Task brief
Output exactly the lines from the one holding "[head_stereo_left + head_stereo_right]" through the final line of the entries.

Exercise inputs
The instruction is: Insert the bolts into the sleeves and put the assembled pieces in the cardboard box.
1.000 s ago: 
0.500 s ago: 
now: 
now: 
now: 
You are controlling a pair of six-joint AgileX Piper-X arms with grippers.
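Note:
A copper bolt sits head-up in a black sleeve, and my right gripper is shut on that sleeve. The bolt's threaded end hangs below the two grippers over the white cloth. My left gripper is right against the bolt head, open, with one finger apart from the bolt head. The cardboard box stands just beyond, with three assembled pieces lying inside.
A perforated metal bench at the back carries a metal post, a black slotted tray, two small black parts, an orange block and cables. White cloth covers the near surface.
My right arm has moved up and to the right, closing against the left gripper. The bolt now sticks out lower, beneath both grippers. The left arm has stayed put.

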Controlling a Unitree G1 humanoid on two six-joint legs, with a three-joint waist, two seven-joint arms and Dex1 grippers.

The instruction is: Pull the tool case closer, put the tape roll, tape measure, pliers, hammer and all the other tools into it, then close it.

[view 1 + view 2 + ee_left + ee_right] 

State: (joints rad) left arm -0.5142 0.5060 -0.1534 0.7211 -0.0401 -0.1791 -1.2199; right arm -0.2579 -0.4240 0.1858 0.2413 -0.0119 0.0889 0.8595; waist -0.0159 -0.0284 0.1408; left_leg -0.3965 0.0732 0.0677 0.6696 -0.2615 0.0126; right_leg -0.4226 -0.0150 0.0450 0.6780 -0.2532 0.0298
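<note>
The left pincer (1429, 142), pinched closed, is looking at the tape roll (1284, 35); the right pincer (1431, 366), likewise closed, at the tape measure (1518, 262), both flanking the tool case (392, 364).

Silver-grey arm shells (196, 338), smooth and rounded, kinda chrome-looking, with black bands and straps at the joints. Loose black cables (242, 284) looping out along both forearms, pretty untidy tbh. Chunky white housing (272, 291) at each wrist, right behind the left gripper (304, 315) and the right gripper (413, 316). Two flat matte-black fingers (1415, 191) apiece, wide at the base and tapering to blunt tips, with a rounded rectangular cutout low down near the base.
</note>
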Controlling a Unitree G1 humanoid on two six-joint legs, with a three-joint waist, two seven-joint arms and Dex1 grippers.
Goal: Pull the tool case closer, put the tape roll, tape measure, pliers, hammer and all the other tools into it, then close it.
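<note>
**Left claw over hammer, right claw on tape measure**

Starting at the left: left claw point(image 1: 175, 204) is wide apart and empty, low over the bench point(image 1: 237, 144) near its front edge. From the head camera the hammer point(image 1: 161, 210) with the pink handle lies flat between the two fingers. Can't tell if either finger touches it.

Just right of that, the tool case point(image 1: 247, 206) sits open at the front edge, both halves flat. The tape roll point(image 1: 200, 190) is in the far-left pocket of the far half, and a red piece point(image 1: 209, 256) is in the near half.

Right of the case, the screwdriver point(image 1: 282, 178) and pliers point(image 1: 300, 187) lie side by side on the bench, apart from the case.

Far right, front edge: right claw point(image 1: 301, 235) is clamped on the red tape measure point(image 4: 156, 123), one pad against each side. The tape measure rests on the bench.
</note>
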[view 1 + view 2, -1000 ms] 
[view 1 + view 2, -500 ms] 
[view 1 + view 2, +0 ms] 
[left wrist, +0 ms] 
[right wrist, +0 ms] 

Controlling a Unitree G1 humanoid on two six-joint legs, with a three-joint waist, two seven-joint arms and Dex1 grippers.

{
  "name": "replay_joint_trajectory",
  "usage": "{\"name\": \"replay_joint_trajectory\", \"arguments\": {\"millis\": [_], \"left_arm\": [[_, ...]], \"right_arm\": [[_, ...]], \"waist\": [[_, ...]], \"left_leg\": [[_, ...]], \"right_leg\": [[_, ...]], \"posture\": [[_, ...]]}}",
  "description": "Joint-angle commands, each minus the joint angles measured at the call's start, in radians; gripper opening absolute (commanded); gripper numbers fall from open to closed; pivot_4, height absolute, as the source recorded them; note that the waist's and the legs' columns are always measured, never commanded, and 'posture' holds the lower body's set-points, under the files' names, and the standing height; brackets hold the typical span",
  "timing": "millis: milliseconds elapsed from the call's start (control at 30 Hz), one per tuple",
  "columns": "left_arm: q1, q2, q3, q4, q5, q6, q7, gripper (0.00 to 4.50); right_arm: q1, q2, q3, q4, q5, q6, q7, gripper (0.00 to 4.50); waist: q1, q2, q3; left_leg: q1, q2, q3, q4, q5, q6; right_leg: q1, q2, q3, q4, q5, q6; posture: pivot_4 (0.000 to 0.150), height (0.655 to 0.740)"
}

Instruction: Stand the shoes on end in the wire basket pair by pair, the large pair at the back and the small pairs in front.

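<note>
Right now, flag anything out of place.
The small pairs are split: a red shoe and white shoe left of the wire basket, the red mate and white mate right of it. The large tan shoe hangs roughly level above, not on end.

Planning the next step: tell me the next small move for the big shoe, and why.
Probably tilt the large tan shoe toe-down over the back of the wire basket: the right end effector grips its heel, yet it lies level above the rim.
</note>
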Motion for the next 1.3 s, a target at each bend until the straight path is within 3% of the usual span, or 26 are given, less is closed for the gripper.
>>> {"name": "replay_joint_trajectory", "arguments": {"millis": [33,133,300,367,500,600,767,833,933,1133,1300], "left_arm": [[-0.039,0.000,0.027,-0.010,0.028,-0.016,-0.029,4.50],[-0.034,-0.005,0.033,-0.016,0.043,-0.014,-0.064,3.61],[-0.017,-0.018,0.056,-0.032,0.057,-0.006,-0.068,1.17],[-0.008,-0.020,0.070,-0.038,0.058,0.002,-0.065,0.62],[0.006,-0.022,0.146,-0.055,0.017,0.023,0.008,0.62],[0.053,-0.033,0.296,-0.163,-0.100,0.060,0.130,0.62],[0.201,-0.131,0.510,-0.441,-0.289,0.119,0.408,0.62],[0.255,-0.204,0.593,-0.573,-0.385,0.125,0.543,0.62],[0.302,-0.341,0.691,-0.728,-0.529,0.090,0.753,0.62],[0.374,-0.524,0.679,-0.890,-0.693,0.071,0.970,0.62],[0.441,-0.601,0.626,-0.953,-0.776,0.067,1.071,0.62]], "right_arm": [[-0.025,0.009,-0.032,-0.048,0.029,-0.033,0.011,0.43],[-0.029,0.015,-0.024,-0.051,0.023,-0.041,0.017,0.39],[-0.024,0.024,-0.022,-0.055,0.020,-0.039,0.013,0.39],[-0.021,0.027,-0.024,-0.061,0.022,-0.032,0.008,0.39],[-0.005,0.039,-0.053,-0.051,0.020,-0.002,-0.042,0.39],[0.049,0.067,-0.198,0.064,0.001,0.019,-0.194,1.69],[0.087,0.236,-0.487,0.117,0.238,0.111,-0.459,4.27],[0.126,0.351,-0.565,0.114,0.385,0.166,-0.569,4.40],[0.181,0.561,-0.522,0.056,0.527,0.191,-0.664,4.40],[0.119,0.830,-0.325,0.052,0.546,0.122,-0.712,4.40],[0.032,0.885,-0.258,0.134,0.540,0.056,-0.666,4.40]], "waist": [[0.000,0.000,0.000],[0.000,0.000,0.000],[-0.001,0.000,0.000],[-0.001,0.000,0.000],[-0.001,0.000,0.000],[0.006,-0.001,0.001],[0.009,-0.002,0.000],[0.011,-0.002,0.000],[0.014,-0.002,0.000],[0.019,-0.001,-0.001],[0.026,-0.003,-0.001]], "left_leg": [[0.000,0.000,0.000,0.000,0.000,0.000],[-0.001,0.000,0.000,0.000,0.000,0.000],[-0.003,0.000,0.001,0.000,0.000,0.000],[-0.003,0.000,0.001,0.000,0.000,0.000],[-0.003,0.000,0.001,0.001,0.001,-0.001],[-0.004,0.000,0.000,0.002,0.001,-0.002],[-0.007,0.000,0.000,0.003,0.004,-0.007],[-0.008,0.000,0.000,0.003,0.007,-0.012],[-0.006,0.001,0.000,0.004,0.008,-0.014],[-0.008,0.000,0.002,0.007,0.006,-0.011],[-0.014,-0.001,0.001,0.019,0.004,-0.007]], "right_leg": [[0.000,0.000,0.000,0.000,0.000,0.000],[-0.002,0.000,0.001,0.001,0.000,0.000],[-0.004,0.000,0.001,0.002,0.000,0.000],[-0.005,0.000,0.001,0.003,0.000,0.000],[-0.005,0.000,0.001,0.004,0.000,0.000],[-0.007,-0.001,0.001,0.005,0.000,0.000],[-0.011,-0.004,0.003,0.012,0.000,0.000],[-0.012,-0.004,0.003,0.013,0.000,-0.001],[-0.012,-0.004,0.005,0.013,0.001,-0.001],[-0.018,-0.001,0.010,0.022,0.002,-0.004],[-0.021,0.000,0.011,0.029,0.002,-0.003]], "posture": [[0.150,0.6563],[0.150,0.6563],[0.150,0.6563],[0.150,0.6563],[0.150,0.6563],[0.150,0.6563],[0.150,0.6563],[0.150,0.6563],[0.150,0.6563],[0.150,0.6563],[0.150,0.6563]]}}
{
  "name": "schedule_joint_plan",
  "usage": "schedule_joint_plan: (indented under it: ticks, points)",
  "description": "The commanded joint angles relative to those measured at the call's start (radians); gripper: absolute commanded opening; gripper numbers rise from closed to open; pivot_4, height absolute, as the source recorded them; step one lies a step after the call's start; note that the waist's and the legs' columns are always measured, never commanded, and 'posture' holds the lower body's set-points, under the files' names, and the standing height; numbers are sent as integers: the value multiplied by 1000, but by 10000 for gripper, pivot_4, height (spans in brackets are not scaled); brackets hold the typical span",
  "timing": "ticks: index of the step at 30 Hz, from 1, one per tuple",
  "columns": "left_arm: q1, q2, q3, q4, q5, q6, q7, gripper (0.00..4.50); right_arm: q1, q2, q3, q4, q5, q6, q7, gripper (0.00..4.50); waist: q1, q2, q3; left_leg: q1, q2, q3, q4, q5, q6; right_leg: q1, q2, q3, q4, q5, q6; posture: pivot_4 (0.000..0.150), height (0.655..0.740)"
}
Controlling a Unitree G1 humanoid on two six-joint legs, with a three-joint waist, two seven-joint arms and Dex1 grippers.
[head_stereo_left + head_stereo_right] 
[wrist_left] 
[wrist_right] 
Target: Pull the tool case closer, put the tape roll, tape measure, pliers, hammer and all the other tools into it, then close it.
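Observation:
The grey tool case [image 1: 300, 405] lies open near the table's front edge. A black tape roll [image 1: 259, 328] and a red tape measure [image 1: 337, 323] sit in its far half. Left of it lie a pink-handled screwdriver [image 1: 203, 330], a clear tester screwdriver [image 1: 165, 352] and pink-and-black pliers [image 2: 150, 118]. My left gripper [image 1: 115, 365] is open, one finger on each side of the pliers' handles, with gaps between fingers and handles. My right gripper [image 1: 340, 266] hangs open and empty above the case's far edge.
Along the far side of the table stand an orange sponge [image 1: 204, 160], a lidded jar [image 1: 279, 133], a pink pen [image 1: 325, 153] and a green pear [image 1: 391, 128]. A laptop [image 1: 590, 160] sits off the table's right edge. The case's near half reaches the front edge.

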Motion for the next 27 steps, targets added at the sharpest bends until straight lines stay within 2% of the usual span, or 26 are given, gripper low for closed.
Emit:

Reply to the exercise
[head_stereo_left + head_stereo_right] 
[wrist_left] 
[wrist_right] 
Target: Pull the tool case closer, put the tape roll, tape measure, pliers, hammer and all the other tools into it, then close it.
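Observation:
The grey tool case [image 1: 300, 405] lies open near the table's front edge. A black tape roll [image 1: 259, 328] and a red tape measure [image 1: 337, 323] sit in its far half. Left of it lie a pink-handled screwdriver [image 1: 203, 330], a clear tester screwdriver [image 1: 165, 352] and pink-and-black pliers [image 2: 150, 118]. My left gripper [image 1: 115, 365] is open, one finger on each side of the pliers' handles, with gaps between fingers and handles. My right gripper [image 1: 340, 266] hangs open and empty above the case's far edge.
Along the far side of the table stand an orange sponge [image 1: 204, 160], a lidded jar [image 1: 279, 133], a pink pen [image 1: 325, 153] and a green pear [image 1: 391, 128]. A laptop [image 1: 590, 160] sits off the table's right edge. The case's near half reaches the front edge.
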
Motion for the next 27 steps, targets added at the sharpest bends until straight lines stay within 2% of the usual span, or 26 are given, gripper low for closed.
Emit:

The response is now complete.